# [YOUR OBJECTIVE]
Count the lines of the data that have the word "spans", then report the number without anything else.

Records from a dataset

===============

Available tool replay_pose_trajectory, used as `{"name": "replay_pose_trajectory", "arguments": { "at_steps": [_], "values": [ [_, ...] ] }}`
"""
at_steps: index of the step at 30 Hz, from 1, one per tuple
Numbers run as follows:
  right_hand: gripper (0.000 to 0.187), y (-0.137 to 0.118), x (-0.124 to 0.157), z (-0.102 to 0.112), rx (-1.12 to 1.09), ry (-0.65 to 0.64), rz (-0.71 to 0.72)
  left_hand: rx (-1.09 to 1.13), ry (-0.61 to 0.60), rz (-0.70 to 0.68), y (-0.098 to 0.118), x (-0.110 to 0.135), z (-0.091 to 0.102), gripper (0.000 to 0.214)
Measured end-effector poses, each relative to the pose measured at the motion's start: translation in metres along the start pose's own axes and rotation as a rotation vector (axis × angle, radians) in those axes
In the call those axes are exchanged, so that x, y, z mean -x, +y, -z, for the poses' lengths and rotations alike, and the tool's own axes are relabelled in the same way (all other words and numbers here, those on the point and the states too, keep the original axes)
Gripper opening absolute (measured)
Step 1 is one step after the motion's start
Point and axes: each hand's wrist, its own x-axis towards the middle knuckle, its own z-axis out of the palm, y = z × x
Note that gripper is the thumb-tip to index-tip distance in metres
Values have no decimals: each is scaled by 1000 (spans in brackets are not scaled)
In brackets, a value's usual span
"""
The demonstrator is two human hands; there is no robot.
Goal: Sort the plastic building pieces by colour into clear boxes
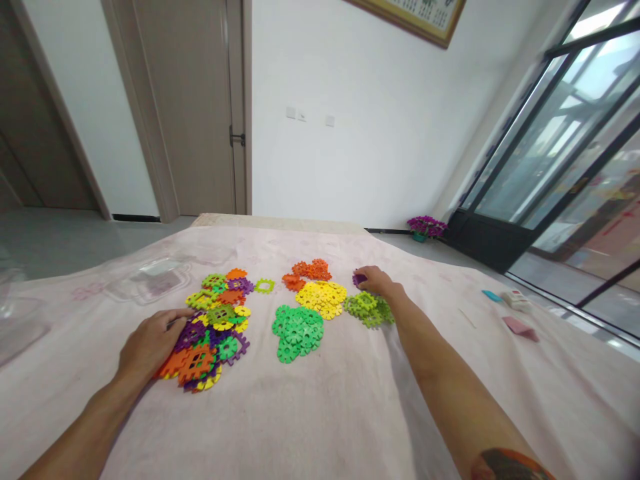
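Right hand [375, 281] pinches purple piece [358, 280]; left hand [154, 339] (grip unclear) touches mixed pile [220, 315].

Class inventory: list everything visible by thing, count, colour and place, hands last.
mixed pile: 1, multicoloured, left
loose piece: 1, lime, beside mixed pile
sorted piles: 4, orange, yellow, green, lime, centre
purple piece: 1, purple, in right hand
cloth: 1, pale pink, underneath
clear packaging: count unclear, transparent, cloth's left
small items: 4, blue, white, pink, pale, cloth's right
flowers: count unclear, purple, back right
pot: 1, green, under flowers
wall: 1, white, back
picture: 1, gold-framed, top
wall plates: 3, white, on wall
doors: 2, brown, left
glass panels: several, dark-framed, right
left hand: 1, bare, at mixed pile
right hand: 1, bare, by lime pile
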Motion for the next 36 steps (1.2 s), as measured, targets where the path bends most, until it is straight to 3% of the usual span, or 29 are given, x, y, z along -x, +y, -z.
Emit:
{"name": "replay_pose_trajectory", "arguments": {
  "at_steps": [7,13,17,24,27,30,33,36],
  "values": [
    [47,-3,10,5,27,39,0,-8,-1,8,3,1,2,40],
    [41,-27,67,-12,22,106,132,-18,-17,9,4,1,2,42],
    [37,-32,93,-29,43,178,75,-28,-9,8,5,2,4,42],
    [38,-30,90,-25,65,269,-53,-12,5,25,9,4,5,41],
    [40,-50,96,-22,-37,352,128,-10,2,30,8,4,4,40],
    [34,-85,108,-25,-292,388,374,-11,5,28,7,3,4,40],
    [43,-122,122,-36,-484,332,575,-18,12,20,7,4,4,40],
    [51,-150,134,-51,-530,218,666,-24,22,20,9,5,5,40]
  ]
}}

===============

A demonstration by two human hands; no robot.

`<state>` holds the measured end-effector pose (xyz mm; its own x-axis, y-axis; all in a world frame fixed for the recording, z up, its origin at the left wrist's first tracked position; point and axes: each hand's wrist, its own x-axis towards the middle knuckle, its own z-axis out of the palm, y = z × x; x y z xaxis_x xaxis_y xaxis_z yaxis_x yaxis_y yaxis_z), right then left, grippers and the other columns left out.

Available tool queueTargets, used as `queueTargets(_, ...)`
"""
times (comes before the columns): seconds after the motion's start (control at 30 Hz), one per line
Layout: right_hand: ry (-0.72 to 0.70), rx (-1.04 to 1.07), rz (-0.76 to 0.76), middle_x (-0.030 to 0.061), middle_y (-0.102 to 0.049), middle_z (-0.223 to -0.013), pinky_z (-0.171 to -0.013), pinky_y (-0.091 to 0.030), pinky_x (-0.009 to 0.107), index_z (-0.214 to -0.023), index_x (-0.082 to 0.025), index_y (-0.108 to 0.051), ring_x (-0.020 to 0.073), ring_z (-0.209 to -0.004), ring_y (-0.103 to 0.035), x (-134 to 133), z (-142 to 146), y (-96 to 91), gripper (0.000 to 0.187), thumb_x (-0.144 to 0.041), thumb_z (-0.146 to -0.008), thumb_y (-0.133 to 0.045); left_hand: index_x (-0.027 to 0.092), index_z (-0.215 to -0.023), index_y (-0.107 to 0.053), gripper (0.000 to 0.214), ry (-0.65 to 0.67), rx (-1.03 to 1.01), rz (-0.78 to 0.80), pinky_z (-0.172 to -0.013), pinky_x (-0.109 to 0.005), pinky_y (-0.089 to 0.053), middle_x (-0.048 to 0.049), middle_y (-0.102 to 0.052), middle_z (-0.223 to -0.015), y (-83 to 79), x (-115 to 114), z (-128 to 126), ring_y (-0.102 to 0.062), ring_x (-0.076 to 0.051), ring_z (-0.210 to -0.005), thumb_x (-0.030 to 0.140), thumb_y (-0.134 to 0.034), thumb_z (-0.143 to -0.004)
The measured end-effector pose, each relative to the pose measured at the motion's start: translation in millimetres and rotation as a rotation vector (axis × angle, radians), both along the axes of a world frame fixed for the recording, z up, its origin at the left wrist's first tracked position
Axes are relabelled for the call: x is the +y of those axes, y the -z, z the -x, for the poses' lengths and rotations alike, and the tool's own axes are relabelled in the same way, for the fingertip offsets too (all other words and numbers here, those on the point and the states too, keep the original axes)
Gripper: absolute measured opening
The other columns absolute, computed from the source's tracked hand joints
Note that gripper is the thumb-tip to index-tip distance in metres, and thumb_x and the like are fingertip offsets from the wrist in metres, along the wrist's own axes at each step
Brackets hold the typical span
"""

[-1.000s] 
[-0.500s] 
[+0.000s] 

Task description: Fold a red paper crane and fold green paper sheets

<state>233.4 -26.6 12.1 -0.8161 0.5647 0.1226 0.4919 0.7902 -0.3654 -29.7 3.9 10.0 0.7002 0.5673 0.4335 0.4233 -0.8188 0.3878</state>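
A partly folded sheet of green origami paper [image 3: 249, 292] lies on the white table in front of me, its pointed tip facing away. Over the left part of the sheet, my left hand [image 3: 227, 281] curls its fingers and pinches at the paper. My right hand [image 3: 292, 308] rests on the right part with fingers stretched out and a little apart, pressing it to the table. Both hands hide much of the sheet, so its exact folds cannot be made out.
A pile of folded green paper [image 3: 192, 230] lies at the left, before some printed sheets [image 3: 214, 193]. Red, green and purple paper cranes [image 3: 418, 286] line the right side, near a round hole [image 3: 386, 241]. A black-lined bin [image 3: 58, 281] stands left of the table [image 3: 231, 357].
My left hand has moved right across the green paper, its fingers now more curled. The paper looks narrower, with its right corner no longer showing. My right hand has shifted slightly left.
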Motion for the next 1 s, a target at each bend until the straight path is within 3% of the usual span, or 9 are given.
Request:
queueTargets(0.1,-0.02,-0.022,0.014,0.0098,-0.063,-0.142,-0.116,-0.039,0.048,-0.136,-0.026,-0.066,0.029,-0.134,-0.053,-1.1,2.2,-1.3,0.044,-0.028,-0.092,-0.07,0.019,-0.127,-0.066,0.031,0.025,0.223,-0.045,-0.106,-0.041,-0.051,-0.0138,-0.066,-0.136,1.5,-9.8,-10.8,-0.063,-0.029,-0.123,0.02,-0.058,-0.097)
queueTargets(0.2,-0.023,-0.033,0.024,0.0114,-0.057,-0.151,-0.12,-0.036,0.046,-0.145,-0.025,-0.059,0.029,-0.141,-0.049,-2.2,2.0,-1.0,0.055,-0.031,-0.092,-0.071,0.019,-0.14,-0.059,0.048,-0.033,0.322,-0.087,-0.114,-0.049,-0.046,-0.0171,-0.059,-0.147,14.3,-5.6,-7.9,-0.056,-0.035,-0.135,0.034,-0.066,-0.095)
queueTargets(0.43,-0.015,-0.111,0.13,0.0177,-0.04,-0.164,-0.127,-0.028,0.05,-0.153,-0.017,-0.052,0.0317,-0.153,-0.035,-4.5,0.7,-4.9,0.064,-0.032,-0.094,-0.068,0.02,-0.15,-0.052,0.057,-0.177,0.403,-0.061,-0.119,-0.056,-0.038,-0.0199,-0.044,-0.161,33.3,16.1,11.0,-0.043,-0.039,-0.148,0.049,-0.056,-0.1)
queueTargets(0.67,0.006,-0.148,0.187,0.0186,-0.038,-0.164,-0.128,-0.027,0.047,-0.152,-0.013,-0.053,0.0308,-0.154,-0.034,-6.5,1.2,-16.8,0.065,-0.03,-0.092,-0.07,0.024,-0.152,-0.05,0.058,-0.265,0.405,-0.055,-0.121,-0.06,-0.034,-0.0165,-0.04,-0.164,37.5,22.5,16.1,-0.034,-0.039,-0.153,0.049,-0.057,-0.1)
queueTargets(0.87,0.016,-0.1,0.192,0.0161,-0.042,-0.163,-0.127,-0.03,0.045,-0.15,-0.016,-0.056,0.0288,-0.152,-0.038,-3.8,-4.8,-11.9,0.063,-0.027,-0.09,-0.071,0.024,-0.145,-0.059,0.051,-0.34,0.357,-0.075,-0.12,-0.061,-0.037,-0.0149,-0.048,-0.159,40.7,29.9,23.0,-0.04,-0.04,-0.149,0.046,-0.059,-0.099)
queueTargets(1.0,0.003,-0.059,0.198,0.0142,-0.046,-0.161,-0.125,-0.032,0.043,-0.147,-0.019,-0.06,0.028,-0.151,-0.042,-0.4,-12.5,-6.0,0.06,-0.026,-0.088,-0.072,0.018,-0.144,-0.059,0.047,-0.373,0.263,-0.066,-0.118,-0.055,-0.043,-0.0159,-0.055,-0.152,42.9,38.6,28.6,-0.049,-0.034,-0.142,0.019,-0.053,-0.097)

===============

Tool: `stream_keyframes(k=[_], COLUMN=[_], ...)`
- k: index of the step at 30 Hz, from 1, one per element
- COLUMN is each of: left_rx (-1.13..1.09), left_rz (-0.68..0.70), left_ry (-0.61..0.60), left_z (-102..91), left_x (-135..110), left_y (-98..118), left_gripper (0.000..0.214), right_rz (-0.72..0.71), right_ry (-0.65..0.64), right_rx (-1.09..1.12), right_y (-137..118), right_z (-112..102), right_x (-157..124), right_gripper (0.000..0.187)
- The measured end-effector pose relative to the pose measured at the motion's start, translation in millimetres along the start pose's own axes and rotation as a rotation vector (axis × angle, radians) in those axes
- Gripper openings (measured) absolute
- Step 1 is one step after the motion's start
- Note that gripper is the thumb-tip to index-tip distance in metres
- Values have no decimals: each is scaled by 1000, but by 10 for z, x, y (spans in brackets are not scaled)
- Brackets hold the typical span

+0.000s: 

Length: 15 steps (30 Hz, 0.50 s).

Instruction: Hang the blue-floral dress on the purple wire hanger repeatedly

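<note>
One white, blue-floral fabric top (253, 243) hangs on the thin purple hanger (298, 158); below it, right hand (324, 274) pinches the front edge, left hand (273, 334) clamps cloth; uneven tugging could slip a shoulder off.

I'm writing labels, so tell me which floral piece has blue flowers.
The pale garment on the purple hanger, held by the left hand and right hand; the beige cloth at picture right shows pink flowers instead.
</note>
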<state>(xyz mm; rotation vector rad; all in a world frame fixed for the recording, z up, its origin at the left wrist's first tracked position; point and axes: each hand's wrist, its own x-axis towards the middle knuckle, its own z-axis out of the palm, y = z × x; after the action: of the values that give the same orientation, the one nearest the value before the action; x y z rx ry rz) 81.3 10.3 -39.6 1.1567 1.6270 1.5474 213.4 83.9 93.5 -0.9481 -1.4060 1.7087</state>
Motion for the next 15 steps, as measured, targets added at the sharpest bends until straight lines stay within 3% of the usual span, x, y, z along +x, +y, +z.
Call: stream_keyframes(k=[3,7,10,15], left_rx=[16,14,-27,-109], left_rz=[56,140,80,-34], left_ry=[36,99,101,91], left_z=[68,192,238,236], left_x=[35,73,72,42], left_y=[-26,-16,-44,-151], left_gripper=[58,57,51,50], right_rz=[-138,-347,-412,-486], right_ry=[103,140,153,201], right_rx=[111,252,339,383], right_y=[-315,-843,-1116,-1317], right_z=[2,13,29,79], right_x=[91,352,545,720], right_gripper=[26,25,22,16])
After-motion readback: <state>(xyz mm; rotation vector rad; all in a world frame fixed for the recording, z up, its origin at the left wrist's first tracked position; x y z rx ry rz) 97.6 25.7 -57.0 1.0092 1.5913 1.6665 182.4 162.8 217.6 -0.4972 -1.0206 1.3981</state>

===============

# [WRITTEN REPLY]
2